• Exercise goal: Retype the material, please. Every line must match.

(Data extract Opens)

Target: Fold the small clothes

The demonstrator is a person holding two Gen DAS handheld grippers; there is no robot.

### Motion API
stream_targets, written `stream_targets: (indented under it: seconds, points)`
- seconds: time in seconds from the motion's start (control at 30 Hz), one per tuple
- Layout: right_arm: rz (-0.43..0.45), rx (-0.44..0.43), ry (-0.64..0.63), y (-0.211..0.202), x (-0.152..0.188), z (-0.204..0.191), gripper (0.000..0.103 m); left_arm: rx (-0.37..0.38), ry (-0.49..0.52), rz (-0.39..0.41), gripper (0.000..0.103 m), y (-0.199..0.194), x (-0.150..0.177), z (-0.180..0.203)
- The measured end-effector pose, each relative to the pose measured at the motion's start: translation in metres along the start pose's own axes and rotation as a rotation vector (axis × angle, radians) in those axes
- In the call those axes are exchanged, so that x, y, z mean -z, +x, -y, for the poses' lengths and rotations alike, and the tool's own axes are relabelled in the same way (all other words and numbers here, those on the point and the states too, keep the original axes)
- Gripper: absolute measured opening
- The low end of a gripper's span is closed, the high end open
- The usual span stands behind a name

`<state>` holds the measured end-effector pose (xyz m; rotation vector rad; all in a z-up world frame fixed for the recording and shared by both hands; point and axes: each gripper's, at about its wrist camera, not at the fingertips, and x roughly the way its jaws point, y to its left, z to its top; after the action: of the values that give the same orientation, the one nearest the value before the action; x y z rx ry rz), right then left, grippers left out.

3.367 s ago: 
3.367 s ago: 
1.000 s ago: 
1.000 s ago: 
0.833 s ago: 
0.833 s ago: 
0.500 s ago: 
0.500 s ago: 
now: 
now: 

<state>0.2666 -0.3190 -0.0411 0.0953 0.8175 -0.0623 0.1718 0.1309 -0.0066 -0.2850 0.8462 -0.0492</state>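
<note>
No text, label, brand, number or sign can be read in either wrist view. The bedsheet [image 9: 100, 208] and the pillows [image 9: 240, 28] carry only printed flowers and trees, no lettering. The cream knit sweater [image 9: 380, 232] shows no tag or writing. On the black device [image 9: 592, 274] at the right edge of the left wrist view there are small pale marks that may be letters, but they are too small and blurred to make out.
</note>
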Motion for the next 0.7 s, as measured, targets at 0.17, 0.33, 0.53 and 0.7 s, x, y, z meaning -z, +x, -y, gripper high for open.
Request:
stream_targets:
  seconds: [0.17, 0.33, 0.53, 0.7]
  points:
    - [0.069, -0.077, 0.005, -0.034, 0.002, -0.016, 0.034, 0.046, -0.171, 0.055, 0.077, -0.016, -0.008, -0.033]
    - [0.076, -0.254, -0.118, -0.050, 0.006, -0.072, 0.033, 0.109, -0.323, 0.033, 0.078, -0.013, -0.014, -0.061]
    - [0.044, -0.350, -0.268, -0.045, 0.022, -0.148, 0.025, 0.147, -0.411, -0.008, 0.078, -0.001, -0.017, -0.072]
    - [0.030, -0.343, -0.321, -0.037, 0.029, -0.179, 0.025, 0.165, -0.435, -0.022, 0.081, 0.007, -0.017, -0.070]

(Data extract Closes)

• Solution below:
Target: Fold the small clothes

The demonstrator is a person holding two Gen DAS handheld grippers; there is no robot.

### Motion API
stream_targets, written `stream_targets: (indented under it: seconds, points)`
- seconds: time in seconds from the motion's start (control at 30 Hz), one per tuple
- Layout: right_arm: rz (-0.43..0.45), rx (-0.44..0.43), ry (-0.64..0.63), y (-0.211..0.202), x (-0.152..0.188), z (-0.204..0.191), gripper (0.000..0.103 m); left_arm: rx (-0.37..0.38), ry (-0.49..0.52), rz (-0.39..0.41), gripper (0.000..0.103 m), y (-0.199..0.194), x (-0.150..0.177), z (-0.180..0.203)
- The measured end-effector pose, each relative to the pose measured at the motion's start: translation in metres along the start pose's own axes and rotation as a rotation vector (axis × angle, radians) in those axes
- In the call those axes are exchanged, so that x, y, z mean -z, +x, -y, for the poses' lengths and rotations alike, and the tool's own axes are relabelled in the same way (all other words and numbers here, those on the point and the states too, keep the original axes)
- Gripper: absolute measured opening
- The low end of a gripper's span is closed, the high end open
- The usual span stands behind a name

`<state>` holds the measured end-effector pose (xyz m; rotation vector rad; all in a z-up world frame fixed for the recording and shared by both hands; point and axes: each gripper's, at about its wrist camera, not at the fingertips, and x roughly the way its jaws point, y to its left, z to its top; after the action: of the values that give the same orientation, the one nearest the value before the action; x y z rx ry rz), right then left, grippers left out.

3.367 s ago: 
3.367 s ago: 
1.000 s ago: 
1.000 s ago: 
0.833 s ago: 
0.833 s ago: 
0.500 s ago: 
0.500 s ago: 
now: 
now: 

<state>0.2666 -0.3190 -0.0411 0.0953 0.8175 -0.0623 0.1718 0.1309 -0.0066 -0.2850 0.8462 -0.0492</state>
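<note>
No text, label, brand, number or sign can be read in either wrist view. The bedsheet [image 9: 100, 208] and the pillows [image 9: 240, 28] carry only printed flowers and trees, no lettering. The cream knit sweater [image 9: 380, 232] shows no tag or writing. On the black device [image 9: 592, 274] at the right edge of the left wrist view there are small pale marks that may be letters, but they are too small and blurred to make out.
</note>
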Motion for the next 0.7 s, as measured, targets at 0.17, 0.33, 0.53 and 0.7 s, x, y, z meaning -z, +x, -y, gripper high for open.
Request:
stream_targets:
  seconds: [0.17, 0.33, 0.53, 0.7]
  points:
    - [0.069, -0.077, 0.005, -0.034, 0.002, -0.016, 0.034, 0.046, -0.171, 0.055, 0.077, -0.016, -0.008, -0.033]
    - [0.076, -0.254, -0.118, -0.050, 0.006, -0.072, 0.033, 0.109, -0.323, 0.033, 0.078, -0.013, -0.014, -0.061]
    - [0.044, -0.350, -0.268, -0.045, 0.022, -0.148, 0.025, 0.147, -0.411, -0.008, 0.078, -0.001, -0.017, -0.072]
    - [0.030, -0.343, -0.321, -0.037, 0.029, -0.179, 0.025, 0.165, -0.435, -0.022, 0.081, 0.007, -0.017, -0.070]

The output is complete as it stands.